• **Task**: Would you return exactly the lines from the top of the data below through the one containing "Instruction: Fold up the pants", leaving out the pictures?

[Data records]
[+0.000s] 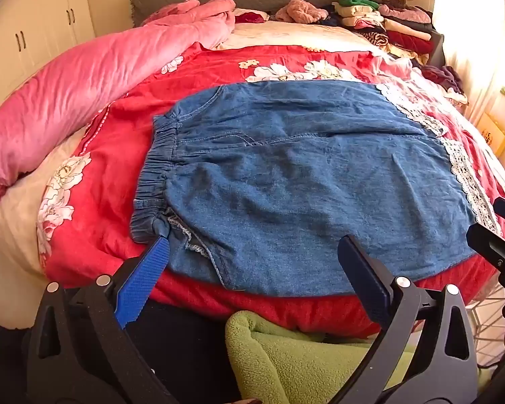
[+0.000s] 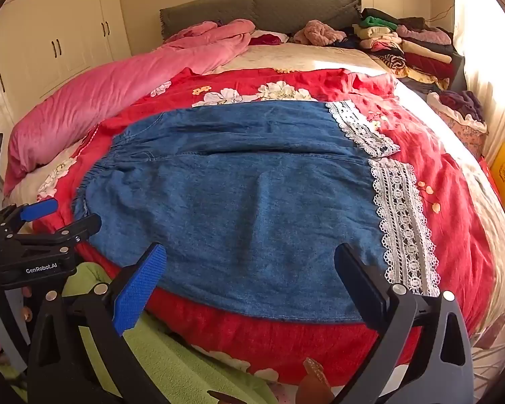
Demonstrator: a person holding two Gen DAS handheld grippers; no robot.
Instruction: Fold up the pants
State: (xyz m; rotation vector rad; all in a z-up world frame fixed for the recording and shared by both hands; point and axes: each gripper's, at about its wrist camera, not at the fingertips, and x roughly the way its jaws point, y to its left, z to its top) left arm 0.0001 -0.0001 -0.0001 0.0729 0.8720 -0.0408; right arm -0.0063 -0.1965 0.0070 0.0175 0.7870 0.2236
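Pants (image 1: 303,181), blue denim, lie flat on a red bedspread (image 1: 118,168). Left gripper (image 1: 252,262) and right gripper (image 2: 252,269) hover spread apart, empty. Gathered waistband (image 1: 155,175) possibly bunches if pinched unevenly.

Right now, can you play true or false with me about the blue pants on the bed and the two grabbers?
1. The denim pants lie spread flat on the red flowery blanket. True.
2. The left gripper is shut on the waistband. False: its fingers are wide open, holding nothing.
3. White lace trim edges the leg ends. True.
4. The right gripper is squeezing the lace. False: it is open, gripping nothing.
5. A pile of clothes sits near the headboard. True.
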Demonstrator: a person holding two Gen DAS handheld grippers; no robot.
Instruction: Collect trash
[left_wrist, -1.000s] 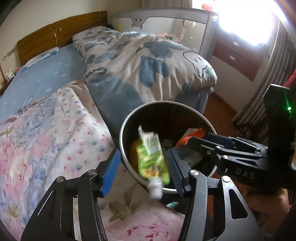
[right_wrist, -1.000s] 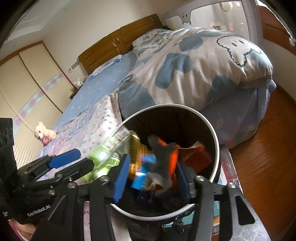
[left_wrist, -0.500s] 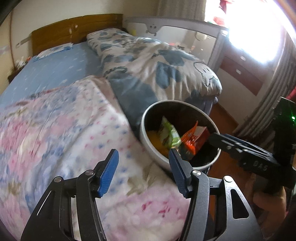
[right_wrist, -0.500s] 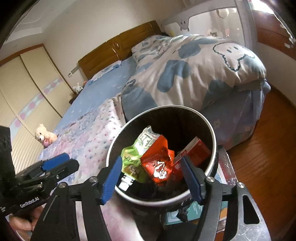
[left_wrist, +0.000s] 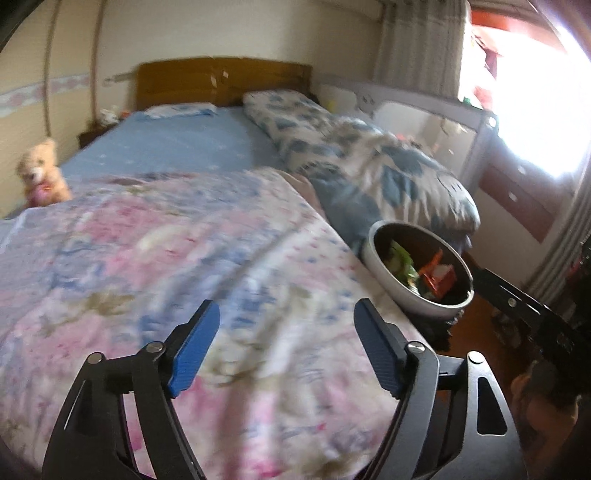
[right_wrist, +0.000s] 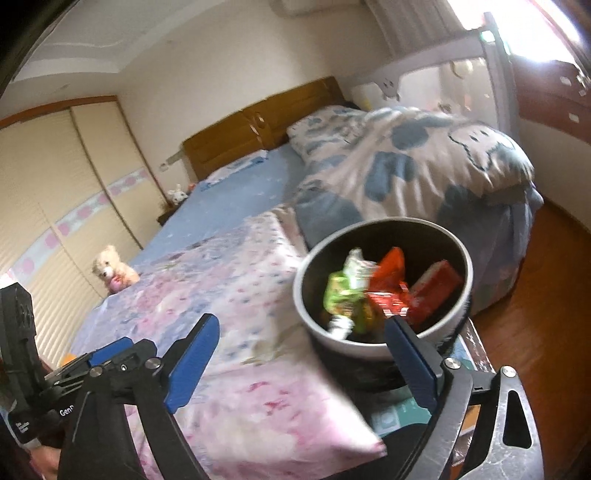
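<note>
A round silver trash bin (left_wrist: 384, 275) (right_wrist: 354, 343) with a dark inside stands at the foot corner of the bed. It holds a green wrapper (right_wrist: 338, 291) (left_wrist: 400, 260), a red wrapper (right_wrist: 388, 284) and a red box (right_wrist: 434, 286) (left_wrist: 437, 280). My left gripper (left_wrist: 286, 345) is open and empty over the pink floral blanket (left_wrist: 166, 266), left of the bin. My right gripper (right_wrist: 301, 356) is open and empty, just in front of the bin, its right finger low before the rim.
A blue and white quilt (right_wrist: 406, 162) lies heaped behind the bin. A teddy bear (left_wrist: 38, 171) (right_wrist: 110, 269) sits at the bed's left edge. The wooden headboard (left_wrist: 221, 79) is at the far end. Wood floor (right_wrist: 546, 280) lies to the right.
The green wrapper has dropped from the left gripper into the bin. Both grippers have pulled back and to the left, so the bin now looks smaller and further off.
</note>
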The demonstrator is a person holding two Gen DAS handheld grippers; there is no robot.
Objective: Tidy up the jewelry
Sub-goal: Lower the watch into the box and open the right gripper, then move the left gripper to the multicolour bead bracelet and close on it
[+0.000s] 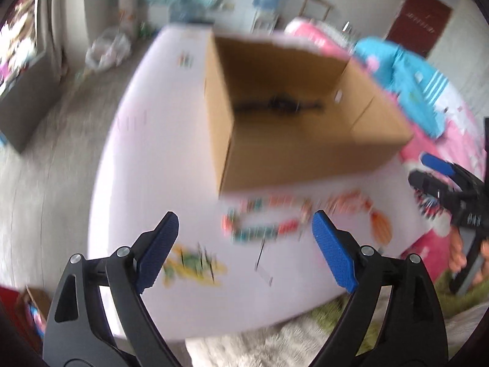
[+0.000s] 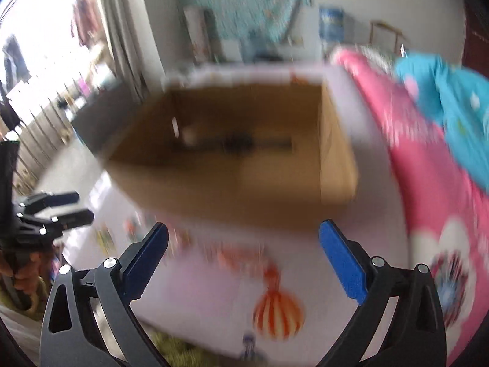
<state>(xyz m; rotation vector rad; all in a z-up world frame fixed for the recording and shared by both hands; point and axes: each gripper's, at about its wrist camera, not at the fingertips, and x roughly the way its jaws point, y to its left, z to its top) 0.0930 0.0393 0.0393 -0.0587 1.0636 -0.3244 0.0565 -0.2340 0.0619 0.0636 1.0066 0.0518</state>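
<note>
Hovering over a pale table (image 1: 128, 183), the left gripper (image 1: 244, 241) and the right gripper (image 2: 244, 253) both stand with their blue pads spread wide and nothing between them. Beyond the fingertips of both sits an open cardboard box (image 1: 305, 159), and a dark strand-like piece, too blurred to name, lies on its floor (image 1: 278, 105). Between the left gripper's pads and the box wall, blurred orange and teal jewelry (image 1: 262, 226) lies scattered on the tabletop, apart from either tool. A yellow and green shape (image 1: 192, 266) shows just beside the left gripper's left pad; whether it is an ornament or a print on the table is unclear. An orange striped balloon picture (image 2: 278, 312) marks the surface between the right gripper's pads. To the right of both tools spreads pink bedding (image 2: 428, 183) with a turquoise garment (image 2: 452, 107) on top.
</note>
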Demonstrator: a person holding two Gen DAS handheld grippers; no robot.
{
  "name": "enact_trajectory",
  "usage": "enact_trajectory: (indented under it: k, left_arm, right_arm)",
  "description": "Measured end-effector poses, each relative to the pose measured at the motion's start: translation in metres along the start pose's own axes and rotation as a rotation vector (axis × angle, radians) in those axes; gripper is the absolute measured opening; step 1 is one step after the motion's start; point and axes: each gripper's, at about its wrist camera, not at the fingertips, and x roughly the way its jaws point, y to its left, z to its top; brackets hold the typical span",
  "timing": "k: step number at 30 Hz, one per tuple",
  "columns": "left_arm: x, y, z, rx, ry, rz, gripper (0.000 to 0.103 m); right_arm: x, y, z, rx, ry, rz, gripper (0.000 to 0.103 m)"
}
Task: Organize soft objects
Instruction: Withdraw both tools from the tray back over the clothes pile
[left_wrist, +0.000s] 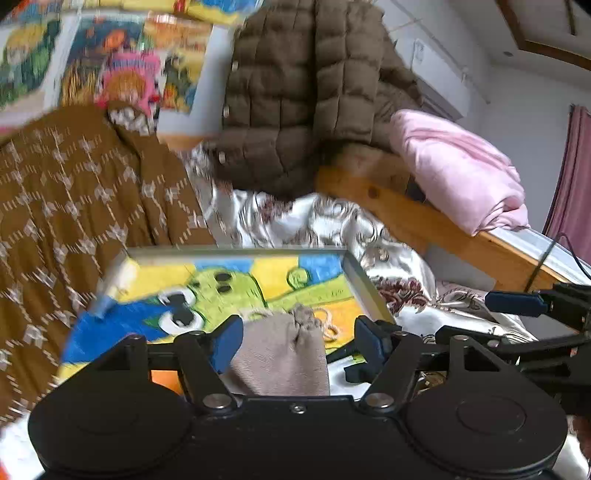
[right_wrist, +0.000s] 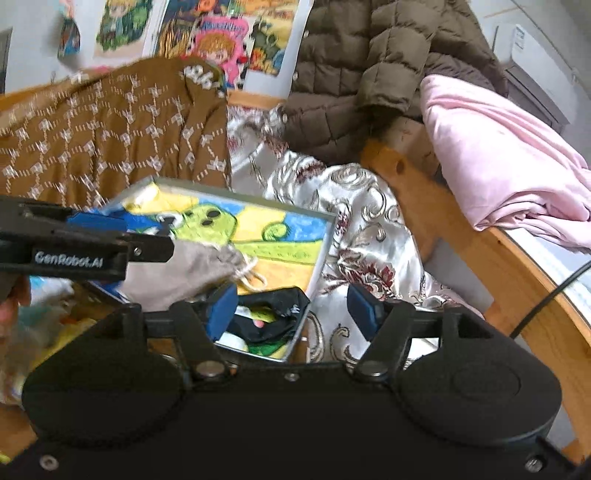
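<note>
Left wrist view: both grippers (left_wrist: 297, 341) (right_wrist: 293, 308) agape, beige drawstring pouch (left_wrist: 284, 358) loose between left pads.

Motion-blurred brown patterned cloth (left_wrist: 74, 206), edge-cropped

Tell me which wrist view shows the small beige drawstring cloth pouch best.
The left wrist view: the small beige drawstring cloth pouch sits centred between the open left gripper fingers, gathered neck and cord visible on the colourful framed picture. In the right wrist view the pouch lies off to the left, partly hidden behind the other gripper.
</note>
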Motion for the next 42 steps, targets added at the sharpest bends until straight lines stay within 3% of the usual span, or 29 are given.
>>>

• **Exercise result**:
[+0.000s] 
[+0.000s] 
Demonstrator: a person holding two Gen DAS handheld grippers; no robot.
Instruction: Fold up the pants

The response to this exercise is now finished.